完全試合を決め、大きくジャンプする槙原
プロ野球の歴史の中で、日付にこだわって「その日に何があったのか」紹介していく。今回は5月18日だ。
巨人の絶対的エース・
菅野智之が5月16日の
ヤクルト戦(東京ドーム)で5勝目。本拠地ながらグレーのビジタータイプのユニフォームを着用していたのも新鮮だった。
試合時間はセの今季最短2時間16分。三振にこだわらず、打たせて取っての快勝だった。
1994年5月18日、同じく巨人の大型右腕で、2時間14分で勝利を、しかも完全試合でつかんだ男がいる。

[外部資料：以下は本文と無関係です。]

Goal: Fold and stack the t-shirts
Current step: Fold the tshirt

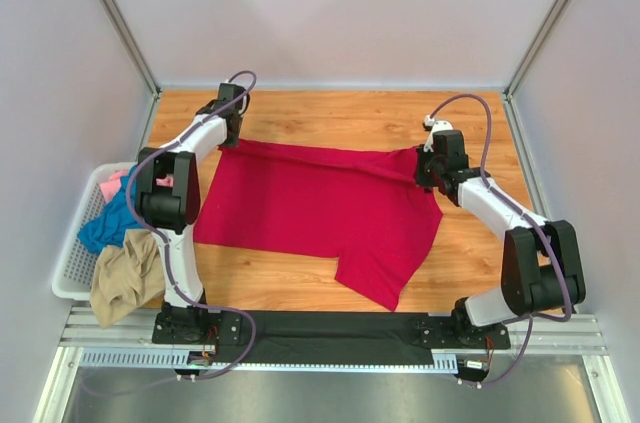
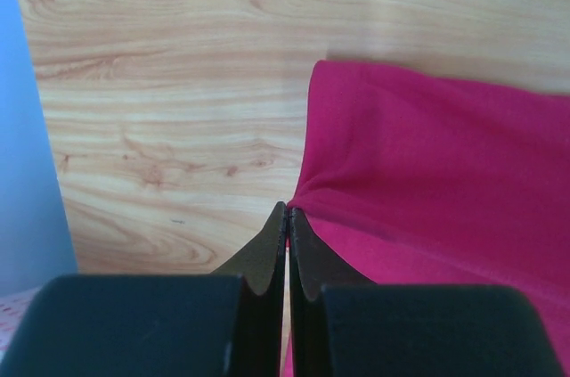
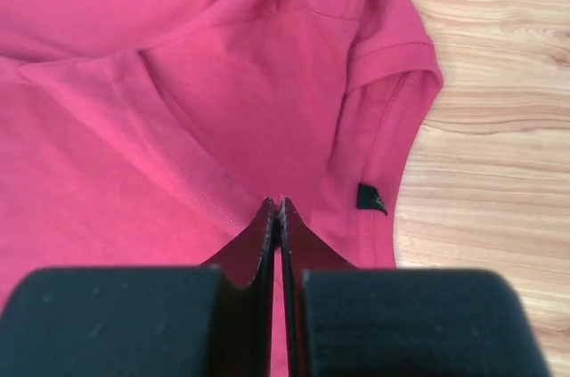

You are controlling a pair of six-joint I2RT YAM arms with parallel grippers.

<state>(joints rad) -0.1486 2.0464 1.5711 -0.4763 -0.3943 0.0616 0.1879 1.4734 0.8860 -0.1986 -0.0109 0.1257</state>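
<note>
A large crimson red t-shirt (image 1: 310, 205) lies spread across the wooden table. My left gripper (image 1: 229, 133) is at its far left corner. In the left wrist view the jaws (image 2: 288, 210) are shut on the cloth's edge, and the red t-shirt (image 2: 445, 172) pulls up into a fold there. My right gripper (image 1: 426, 169) is at the far right corner. It is shut (image 3: 278, 204) on the red t-shirt (image 3: 178, 110) beside the collar, close to a dark neck label (image 3: 371, 199). A teal t-shirt (image 1: 104, 228), a pink one (image 1: 113, 185) and a tan one (image 1: 126, 278) lie crumpled at the left.
A white lattice basket (image 1: 68, 273) at the table's left edge holds the crumpled shirts, and the tan one hangs over its near rim. A black strip (image 1: 320, 328) runs between the arm bases. Grey walls enclose the table on three sides.
</note>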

福岡ドーム(現ヤフオクドーム)での巨人主催試合、
広島戦で先発マウンドに立った
槙原寛己である。
ブルペンでの調子は良くなかったというが、「思ったより球が行ってなかったんで、慎重にと思ったのも良かった」と槙原。徐々にエンジンがかかり、3回を投げ終えたときすでに「完全試合」の意識はあったという。8回終了時には捕手の
村田真一に「男ならやってみんか!」と声を掛けられたが、もとよりそのつもりだった。
「最後のほうは、ベンチでもどうやってガッツポーズしようか考えていましたから。三振ならグラブを投げようかとかね」
ただ、いざとなると頭が真っ白になった。最後の打球は一塁へのファウルフライ。自然にバンザイしてジャンプしていた。この年はFAしての宣言残留。チームもあの「10.8」で優勝し、日本シリーズでは
西武を破って日本一。2勝を挙げた槙原は日本シリーズのMVPにもなっている。
完全試合は以後、20年以上達成者がおらず、解説者となった槙原氏は、いまも“ミスター・パーフェクト”と呼ばれ続けている。